Despite the weather, the garden is still producing well. Flowers are still in bloom, we can’t keep up with the zucchini. And tomatoes, peppers and cucs are supplying a large portion of our daily meals. Greek salad three times a day 😉



red rain tomaotes

In the spring of 2012, Mike dug swales throughout our yarden and this year they were really put to the test. Our swales are basically ditches that we loosely filled with logs and sticks of various sizes.

swale start

swale logs

Mike built a scrap-wood boardwalk over top to cover the ditch which we then topped off with wood chips so the swales double as walking paths.

swales break down

In the majority of permaculture practices, swales are made on contour, however, living in the prairies, there is not much contour. Despite that fact, we thought we could still make swales work for us, storing enormous amounts of water where it is needed: in the soil. All while reducing water loss to evaporation, and slowly filtering moisture to the plants. Our swales were totally filled at least twice this summer and only overflowed a little from the back garden one time. Not only that, but during the 7 or so weeks without any real rain, we only watered the garden TWICE! In fact even at the end of the “drought” mushrooms were still sprouting up from the woodchips!

path shrooms

Yay! Our system worked in both moisture extremes!

swales done

When our rain barrels and totes overflow, they flow directly into the swales, which act as underground water reservoirs that slowly release water deep in the soil. Even the brick patio collects water for the swales: when we installed it we graded the ground underneath to direct all the water to the swales, then made it level again with sand. So many hidden water features in our little paradise!
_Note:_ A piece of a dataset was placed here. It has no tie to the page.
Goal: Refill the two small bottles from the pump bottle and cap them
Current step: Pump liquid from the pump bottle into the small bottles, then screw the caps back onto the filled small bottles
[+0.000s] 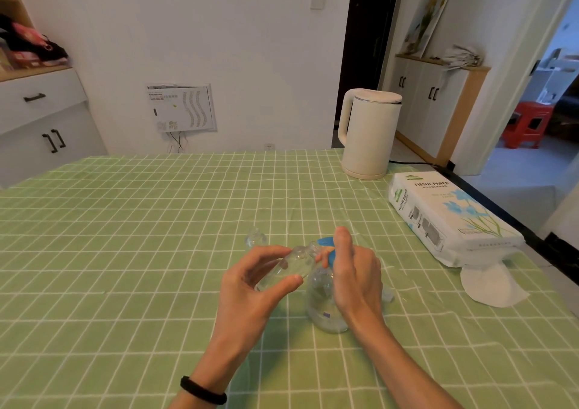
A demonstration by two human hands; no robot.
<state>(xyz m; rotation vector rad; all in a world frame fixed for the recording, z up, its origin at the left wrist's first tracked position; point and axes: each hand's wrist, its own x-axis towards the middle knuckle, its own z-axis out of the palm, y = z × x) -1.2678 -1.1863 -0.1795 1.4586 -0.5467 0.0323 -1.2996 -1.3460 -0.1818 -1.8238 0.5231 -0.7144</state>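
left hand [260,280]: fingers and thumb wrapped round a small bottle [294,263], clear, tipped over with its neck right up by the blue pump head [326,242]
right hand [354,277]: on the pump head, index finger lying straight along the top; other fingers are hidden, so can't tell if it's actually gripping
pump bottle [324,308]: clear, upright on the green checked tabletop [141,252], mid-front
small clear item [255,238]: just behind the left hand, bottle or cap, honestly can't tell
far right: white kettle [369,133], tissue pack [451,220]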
This all ends up encouraging deeper root growth and essentially completely reduces run off into the sewer system. Good for us, good for our neighbours, good for everybody downstream!


These “totes” a.k.a. I.B.Us are food grade 1000L storage units that are made to be stacked on top of each other, even when full of liquid! They were a steal of a deal at $80 each, delivered. They come with the metal cages around them, but we put up some extra trellis for the beans and squash too (looks nicer for the neighbours as well). The top tote fills first (hello gravity fed water) and overflows into the bottom tote. Once they’re both full, they overflow into the swale.

The swales should always be at least 10 feet (3m) from the house to reduce the risk of basement flooding. In order to achieve this, we used a heavy duty plastic pipe at a slight angle down and away from the house to reach the start of the swale.

Seeing the streets overflow in a matter of minutes is a little scary. It made me wonder how much less runoff there would be if everyone had a rain barrel (or two) at every downspout, leading to a swale system (or even maybe a drip irrigation hose).

whiskey barrels


If you want to learn more about swales check out the videos at:

or the books:

-Edible Landscaping with a Permaculture Twist: Have your yard and eat it too! (Michael Judd)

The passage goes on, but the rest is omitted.